#### [To do]
Take the data below and filter it for lines containing the word "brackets"; show each line found.

Data records

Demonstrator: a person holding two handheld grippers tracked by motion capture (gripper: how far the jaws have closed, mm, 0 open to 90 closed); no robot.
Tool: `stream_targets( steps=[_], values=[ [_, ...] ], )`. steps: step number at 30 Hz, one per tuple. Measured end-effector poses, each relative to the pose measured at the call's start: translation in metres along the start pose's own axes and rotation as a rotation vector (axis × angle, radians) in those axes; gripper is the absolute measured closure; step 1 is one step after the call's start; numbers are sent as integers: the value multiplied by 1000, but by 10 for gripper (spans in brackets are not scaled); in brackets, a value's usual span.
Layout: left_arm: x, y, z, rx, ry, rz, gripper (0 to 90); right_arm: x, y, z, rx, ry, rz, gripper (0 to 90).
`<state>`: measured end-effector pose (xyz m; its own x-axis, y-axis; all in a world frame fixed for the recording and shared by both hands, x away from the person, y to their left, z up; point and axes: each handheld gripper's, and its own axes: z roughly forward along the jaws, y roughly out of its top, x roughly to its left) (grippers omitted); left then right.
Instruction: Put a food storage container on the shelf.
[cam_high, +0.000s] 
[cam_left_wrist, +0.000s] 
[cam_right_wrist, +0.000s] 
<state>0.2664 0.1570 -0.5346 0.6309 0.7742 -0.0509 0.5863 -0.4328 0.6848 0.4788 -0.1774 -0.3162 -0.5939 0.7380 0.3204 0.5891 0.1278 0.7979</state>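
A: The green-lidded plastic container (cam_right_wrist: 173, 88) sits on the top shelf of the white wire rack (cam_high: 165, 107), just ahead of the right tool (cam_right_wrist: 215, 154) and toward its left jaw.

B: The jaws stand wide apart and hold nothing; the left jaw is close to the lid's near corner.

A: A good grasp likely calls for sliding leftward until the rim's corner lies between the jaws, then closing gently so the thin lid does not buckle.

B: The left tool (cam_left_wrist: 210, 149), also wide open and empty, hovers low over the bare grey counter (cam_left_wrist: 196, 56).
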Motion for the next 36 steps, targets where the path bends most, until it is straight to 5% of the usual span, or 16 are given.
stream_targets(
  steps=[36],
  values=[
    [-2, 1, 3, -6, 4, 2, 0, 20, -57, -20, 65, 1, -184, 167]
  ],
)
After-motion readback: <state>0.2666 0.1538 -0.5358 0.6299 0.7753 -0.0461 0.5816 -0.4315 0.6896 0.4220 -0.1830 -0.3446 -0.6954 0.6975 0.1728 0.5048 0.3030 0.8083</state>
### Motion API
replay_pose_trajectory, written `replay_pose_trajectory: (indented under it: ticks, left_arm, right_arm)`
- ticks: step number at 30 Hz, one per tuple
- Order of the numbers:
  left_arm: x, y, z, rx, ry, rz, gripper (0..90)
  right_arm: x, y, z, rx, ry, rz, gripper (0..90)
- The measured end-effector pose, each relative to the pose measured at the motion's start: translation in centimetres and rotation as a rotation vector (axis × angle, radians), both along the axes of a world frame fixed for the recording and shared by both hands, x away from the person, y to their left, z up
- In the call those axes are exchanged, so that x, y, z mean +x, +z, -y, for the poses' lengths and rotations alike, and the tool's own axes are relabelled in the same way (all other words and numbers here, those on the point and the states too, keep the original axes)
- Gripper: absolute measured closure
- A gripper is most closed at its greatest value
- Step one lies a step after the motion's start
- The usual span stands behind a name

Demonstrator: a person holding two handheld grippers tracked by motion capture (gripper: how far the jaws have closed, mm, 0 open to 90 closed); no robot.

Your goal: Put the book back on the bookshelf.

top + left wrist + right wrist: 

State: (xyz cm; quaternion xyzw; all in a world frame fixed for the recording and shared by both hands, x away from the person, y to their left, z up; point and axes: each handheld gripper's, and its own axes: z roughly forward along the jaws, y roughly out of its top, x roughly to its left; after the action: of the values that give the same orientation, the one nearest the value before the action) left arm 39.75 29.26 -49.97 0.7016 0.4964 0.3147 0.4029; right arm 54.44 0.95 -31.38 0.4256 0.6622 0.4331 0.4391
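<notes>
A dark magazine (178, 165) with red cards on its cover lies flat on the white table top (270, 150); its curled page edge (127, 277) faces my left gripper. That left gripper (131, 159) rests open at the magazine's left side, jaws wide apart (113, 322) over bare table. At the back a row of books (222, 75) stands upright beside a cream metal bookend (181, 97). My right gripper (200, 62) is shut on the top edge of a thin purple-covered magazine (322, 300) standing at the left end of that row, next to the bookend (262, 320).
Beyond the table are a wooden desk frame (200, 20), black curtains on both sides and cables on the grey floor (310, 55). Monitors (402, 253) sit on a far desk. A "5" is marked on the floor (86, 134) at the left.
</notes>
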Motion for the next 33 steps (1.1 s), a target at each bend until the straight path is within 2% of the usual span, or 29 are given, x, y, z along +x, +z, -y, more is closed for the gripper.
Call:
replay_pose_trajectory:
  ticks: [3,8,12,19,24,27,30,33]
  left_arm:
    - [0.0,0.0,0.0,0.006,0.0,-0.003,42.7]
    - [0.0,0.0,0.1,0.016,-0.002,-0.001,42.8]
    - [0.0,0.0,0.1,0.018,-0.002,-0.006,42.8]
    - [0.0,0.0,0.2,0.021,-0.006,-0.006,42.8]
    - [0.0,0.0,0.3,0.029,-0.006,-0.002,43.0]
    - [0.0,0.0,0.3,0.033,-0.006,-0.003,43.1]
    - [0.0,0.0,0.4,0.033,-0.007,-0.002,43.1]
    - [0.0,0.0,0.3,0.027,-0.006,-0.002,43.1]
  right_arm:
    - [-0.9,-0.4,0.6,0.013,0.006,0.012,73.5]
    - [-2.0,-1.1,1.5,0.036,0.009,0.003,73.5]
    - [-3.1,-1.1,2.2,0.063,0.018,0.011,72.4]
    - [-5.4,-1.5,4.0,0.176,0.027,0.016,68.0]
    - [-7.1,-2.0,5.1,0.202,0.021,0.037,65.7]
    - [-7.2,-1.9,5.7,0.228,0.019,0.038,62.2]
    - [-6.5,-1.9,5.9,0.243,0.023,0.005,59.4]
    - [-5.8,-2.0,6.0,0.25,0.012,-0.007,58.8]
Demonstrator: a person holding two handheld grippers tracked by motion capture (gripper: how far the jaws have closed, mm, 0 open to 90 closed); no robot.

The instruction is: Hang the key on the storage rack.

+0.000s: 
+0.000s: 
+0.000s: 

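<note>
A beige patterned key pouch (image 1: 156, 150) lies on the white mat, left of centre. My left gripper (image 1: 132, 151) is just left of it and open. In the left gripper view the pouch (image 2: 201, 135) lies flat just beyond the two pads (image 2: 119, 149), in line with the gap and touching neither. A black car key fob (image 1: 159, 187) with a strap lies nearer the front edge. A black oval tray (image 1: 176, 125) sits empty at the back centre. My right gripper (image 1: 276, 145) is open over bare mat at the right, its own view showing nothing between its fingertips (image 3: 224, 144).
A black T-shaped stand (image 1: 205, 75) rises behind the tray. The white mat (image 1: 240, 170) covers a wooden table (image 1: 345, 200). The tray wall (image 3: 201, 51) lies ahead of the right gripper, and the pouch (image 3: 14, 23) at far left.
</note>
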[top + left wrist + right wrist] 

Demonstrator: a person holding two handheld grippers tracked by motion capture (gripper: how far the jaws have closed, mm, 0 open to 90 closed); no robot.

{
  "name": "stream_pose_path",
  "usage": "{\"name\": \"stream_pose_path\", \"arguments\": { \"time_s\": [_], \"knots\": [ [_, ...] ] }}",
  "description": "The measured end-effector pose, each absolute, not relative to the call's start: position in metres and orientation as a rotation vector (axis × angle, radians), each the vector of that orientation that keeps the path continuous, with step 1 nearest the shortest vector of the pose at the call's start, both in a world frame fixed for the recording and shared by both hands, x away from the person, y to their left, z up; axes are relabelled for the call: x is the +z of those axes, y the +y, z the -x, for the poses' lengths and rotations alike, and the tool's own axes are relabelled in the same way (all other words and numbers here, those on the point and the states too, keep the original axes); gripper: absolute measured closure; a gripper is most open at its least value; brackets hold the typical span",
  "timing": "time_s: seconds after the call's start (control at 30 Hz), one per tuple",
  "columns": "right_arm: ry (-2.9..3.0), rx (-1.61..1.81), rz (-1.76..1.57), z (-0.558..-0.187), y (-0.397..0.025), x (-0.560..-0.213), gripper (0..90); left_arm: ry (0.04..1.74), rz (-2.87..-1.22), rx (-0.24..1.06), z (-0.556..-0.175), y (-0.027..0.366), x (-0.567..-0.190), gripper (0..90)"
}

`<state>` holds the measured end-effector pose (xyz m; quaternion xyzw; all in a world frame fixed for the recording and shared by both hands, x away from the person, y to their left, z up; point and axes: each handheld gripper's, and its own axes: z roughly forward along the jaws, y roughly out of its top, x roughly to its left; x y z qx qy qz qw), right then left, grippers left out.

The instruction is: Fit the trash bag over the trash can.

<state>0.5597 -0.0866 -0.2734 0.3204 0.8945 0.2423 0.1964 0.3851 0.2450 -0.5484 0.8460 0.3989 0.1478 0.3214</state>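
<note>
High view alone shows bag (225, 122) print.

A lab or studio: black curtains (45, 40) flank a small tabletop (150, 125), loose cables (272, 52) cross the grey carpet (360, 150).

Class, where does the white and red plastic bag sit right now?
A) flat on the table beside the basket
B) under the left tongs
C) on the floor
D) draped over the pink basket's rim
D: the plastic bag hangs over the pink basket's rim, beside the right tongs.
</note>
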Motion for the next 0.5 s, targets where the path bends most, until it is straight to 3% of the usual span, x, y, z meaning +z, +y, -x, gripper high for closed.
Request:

#### [Response]
Tool: `stream_targets( steps=[_], values=[ [_, ...] ], )`. steps: step number at 30 Hz, one per tuple. Measured end-effector poses, each relative to the pose measured at the call's start: translation in metres along the start pose's own axes and rotation as a rotation vector (axis × angle, radians) in those axes; gripper is the absolute measured closure; step 1 is one step after the call's start; numbers are sent as integers: the value multiplied by 1000, but by 10 for gripper (spans in brackets are not scaled); in brackets, a value's usual span.
  "description": "The measured end-effector pose, each absolute, not relative to the call's start: position in metres and orientation as a rotation vector (axis × angle, radians), each the vector of that orientation that keeps the path continuous, with step 1 nearest the shortest vector of the pose at the call's start, both in a world frame fixed for the recording and shared by both hands, x away from the person, y to their left, z up; axes are relabelled for the call: x is the +z of those axes, y the +y, z the -x, for the poses' lengths and rotations alike, and the tool's own axes are relabelled in the same way (all other words and numbers here, those on the point and the states too, keep the original axes); gripper: absolute measured closure; a gripper is most open at its least value; brackets hold the typical span",

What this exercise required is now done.